The future of our species will depend on how empathetic, kind, compassionate, wise these cyborgs are. So I believe MAPLE is trying to design a lens to see the world, a perspective that resonates with them, that is true and ensures we continue to believe in truth being more than just predictive power, the ability to manipulate and control the external world, rather it is about living in harmony with other sentient beings.
They have an online course here which is likely more accurate than my interpretation. But during my stay with them as an AI fellow I got to interact with the students there and ask questions about why they believed the key was to cultivate the mind, how mind was chief.

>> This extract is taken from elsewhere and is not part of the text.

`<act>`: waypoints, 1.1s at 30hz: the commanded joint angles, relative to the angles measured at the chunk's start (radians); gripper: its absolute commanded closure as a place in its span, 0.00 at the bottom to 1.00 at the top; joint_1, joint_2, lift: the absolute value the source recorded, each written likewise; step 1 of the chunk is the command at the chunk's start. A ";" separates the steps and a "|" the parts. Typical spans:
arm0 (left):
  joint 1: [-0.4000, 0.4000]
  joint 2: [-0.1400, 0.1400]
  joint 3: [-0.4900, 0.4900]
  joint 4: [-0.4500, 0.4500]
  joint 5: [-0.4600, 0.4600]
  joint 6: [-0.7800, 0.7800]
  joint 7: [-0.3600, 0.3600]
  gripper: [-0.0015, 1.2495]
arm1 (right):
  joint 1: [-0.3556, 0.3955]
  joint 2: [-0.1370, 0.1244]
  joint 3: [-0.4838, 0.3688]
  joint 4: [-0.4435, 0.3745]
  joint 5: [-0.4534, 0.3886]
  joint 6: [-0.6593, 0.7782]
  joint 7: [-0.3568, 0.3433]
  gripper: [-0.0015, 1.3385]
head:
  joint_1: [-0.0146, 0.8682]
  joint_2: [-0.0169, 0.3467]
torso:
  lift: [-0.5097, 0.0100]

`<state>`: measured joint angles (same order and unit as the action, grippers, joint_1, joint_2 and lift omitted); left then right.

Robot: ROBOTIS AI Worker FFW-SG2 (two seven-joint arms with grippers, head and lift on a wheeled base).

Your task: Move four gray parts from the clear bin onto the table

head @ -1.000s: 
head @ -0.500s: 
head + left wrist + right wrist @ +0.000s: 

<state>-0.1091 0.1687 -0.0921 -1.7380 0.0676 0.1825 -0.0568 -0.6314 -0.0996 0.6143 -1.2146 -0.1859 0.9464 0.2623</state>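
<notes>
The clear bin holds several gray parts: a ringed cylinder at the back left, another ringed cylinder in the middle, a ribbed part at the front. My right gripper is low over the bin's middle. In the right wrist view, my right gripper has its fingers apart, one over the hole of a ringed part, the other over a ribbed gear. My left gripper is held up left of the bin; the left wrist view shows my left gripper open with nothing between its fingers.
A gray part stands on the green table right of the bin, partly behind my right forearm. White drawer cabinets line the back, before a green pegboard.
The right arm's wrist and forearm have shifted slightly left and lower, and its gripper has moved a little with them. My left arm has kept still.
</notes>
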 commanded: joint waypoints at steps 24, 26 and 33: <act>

Religions or ideologies are powerful because they form the framework by which we coordinate at scale. The current AI Alignment problem is not just a technical problem but a socio-technical problem, we are dealing with actors taking selfish actions, falling into race dynamics and feeling helpless due to the incentive structures around us.
In this video Soryu talks about how impactful religions have been in determining the flow of history. Towards the end he emphasises how people who deem themselves secular are in fact religious themselves. We have humanistic religions that hold human connection to be sacred and fundamental to meaning, scientific religions that hold reductionist, materialistic perspectives to be an axiomatic truth.
These systems make factual claims about what Is true about the world and then try to act innocent when normative claims (Ought) emerge (interdependently) as a consequence of believing in the factual claims. This relates to what herschel was saying about the culture being confused. If we believe that the basic ontology of reality is matter then concepts like love, joy, friendship will be reduced to transactional details, we can have allies that we cooperate with but we stop believing in anything valuable which cannot be reified. We seem to confused the map with the territory and believe that the representation can fully capture the referent.
I find all this very interesting and uncorrelated with other approaches to solve the alignment problem. I’d love to see more empirical falsifiable tests that could be designed to investigate the sort of moral realism adjacent (maybe?) implications of the claim that there is no hume’s gap.